Winter break was almost at end and Kayla had finally returned back home. I was actually excited for her to be back. She was the only girl I seemed to get along with. Maybe that wasn't a good thing but I liked having a friend that I could relate to and take to get things without feeling awkward. She didn't seem to interested in being back, but I mean. Who would be interested in being back when you wanted to be dead.
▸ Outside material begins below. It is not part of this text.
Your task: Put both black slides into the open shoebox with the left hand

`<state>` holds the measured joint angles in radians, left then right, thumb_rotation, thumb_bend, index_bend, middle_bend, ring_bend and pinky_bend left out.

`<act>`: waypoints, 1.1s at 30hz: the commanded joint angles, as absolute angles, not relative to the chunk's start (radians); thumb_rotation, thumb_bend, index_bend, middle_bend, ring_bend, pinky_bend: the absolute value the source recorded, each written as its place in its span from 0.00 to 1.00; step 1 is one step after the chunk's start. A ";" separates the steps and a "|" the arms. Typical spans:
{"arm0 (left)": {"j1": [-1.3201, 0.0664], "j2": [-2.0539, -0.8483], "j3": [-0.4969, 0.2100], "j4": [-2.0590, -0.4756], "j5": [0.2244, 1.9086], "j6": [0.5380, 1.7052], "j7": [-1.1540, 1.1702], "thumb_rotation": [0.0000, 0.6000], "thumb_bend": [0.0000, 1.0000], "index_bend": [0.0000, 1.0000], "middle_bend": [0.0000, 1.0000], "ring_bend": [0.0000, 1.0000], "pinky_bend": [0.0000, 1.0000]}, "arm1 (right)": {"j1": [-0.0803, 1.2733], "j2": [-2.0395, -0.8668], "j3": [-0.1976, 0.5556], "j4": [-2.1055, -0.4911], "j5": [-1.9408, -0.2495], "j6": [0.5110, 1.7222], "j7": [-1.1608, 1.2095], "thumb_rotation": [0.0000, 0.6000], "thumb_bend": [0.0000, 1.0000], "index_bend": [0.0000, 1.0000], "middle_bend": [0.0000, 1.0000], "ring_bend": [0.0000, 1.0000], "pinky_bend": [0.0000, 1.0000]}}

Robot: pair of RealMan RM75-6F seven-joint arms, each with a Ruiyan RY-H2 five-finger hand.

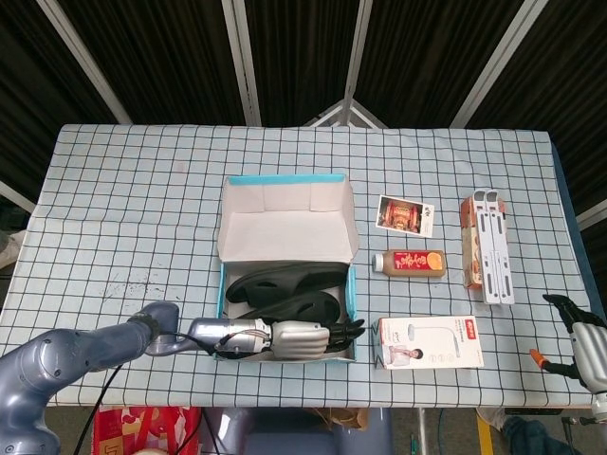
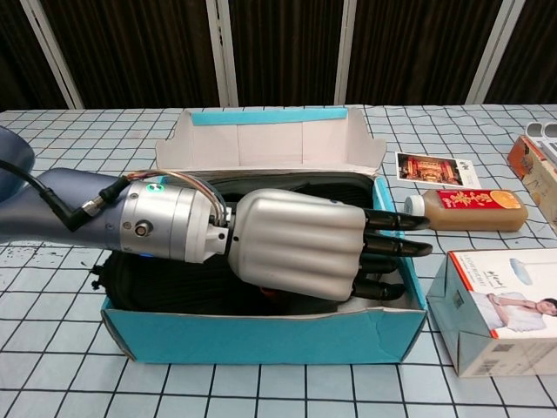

Kayla was twisted, I am twisted too, just not like her. Her twisted seemed to consist of burning rage and hatred for others. She had a hatred for herself but not in right reasoning. I had a burning hatred but it seemed to only have a population of 1, me. The way we differed caused a fiery friendship, I can't say if that's a good or bad thing because I don't know. It hasn't exploded on us but I'm sure it will at some point. This fiery friendship wasn't something I'd call average, something caused it be this way. Maybe it was luck, maybe it was fate. I'm not sure.
The days seemed to go by so fast, I didn't want to return to school, I didn't want to start preparing for exams. I wasn't ready for summer, I wanted it to stay winter break. I didn't want Valentine's Day. I just wanted to keep things the way they were, being inlove with Alex and having him by my side and getting close with Kayla ever so slowly. It was a ticking time bomb and I knew it'd explode and hurt all three of us if it were to end. I'm not sure who would hurt worse or if it'd be an equal pain. I knew that it could kill one of us.
Wanna come over once you get settled back in at home? ~ text to Kayla
Maybe this could last forever in a way.